Tally the lines below containing the word "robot" and give that total alone.

Records excerpted from a collection

------------------------------------------------------------

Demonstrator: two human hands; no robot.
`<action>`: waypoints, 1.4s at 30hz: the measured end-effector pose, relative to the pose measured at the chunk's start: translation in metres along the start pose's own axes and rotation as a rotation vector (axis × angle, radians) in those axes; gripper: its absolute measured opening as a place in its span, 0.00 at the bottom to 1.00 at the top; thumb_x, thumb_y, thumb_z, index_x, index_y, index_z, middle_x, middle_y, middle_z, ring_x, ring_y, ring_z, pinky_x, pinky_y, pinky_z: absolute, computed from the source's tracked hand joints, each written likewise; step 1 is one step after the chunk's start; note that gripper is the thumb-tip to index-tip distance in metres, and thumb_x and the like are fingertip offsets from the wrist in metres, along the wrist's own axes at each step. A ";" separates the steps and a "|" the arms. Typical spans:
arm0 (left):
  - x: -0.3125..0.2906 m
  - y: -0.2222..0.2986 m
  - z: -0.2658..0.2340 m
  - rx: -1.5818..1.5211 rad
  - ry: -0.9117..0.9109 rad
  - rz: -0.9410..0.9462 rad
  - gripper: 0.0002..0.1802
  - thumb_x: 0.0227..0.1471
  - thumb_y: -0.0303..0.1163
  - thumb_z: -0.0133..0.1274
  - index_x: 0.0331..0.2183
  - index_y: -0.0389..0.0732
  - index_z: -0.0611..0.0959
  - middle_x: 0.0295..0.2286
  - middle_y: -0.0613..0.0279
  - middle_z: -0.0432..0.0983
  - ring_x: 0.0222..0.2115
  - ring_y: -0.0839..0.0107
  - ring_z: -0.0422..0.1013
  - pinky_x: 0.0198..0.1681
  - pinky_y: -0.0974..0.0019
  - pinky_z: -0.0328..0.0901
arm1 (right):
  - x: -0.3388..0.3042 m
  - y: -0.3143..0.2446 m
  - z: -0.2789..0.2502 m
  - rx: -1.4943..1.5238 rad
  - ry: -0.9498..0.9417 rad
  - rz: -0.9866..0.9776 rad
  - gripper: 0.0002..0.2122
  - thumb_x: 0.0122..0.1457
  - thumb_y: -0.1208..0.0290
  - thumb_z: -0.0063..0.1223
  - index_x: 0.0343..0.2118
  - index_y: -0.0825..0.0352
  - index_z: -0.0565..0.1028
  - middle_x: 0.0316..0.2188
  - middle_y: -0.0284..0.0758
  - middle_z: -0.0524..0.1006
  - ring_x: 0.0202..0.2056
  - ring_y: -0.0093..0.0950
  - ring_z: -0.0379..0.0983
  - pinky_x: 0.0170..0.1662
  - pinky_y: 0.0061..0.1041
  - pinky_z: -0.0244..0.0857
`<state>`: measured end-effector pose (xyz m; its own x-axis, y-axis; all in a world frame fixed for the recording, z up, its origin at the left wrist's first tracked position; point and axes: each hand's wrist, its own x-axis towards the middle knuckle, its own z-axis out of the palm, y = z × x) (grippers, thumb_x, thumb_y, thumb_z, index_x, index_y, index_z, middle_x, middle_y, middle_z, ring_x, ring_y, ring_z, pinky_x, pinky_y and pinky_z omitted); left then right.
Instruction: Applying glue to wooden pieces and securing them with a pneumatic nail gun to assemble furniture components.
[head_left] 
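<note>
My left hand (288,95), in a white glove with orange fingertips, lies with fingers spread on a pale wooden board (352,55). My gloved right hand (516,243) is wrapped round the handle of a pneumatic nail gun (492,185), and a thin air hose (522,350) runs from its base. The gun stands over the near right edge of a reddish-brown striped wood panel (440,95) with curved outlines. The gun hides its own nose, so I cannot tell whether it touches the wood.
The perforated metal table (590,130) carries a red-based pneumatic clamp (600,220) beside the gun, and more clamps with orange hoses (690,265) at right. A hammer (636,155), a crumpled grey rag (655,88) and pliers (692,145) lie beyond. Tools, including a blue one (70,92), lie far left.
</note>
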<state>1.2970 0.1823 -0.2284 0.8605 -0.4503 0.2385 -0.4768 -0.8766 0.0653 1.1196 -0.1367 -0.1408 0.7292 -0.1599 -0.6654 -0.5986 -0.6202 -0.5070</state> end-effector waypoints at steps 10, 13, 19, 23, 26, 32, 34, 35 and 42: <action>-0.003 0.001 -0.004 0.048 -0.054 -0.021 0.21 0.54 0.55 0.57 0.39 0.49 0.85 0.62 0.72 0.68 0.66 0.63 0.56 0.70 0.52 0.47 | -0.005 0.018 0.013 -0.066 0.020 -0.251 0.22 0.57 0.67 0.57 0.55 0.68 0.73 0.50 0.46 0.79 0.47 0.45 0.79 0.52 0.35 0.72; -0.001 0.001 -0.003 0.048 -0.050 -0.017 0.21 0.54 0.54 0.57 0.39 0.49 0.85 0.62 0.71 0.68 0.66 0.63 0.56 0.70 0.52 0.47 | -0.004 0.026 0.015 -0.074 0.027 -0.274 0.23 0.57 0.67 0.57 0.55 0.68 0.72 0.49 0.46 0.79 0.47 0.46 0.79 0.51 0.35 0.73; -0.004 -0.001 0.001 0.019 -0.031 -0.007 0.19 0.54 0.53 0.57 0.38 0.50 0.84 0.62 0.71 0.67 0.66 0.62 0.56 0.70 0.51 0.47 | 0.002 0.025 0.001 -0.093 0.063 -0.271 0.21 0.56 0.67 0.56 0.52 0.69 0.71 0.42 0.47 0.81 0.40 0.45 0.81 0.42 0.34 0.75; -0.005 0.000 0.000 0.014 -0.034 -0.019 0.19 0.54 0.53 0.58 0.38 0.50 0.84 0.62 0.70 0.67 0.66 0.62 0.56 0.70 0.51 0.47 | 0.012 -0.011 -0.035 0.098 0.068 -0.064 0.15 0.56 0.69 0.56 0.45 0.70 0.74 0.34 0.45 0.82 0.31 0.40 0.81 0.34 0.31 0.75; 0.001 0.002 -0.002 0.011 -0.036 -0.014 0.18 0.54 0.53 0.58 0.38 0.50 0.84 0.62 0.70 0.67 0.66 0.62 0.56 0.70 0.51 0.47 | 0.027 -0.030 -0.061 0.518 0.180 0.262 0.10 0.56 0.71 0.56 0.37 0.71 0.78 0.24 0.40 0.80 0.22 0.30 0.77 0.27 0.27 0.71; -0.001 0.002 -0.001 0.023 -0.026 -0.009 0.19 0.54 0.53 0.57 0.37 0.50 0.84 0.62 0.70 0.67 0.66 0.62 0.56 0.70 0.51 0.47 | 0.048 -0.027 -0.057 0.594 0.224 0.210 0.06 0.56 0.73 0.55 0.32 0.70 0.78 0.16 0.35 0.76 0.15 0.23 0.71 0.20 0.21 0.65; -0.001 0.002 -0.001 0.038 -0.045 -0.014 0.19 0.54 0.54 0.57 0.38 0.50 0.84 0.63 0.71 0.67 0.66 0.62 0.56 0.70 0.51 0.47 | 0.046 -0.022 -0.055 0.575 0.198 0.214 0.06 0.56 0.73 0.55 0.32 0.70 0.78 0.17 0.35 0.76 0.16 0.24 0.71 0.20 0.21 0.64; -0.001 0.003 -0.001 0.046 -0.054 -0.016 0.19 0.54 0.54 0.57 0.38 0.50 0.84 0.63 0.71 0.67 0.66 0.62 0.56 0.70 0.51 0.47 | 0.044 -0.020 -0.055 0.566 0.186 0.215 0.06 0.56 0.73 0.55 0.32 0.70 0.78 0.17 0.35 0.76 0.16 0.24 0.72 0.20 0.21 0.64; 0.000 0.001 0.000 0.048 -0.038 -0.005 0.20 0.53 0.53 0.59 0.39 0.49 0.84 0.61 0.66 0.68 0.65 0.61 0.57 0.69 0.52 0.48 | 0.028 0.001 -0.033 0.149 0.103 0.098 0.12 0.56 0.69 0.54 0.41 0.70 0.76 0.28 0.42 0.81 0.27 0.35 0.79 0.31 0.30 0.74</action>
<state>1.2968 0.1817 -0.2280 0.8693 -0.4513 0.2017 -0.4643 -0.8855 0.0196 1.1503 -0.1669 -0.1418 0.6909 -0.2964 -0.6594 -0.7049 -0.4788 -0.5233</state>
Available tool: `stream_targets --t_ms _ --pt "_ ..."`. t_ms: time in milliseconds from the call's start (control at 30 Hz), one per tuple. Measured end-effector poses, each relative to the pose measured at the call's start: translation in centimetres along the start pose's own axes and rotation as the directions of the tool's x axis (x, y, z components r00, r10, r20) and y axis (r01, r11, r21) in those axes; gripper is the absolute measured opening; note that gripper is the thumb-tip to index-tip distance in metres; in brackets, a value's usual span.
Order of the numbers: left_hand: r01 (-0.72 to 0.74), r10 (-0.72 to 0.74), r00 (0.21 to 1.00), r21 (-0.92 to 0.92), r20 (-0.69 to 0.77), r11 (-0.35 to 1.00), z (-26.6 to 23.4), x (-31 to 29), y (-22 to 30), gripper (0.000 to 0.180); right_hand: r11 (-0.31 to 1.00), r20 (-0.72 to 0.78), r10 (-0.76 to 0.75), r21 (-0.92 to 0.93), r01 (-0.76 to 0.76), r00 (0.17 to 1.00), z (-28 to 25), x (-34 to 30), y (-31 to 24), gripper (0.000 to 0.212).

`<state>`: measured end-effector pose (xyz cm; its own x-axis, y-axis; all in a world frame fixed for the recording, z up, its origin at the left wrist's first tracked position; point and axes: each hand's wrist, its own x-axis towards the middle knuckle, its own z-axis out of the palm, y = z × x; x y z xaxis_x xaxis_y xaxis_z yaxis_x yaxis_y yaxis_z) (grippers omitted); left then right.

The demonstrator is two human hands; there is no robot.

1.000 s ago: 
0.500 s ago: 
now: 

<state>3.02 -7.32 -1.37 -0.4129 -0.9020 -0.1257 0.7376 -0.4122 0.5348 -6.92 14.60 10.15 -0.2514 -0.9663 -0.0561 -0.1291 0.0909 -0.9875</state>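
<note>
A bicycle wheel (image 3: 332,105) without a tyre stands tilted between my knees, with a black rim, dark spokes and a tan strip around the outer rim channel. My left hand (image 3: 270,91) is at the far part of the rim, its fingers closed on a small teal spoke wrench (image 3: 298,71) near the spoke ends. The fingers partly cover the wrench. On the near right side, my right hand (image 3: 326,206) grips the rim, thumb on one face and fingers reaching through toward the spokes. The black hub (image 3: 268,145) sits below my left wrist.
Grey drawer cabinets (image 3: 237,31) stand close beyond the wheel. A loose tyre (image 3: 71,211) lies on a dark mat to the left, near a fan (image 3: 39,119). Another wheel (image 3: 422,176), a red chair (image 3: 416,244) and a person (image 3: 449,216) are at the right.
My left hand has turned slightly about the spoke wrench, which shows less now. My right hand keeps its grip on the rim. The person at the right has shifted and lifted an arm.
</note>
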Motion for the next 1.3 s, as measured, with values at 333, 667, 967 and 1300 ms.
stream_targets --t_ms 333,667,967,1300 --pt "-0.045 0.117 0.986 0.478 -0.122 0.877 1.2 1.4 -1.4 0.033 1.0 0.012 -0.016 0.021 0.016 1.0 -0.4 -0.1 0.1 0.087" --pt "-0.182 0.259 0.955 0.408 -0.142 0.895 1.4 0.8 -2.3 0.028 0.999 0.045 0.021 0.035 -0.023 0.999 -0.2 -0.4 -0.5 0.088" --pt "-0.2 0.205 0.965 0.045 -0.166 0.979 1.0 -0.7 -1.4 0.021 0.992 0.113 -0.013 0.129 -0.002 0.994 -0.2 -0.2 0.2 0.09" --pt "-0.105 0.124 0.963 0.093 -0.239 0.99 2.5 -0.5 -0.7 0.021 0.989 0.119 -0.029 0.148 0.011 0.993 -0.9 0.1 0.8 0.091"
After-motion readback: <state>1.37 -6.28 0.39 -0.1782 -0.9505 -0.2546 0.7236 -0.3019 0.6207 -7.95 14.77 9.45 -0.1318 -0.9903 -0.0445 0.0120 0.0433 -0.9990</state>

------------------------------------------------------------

Solution to this exercise: 2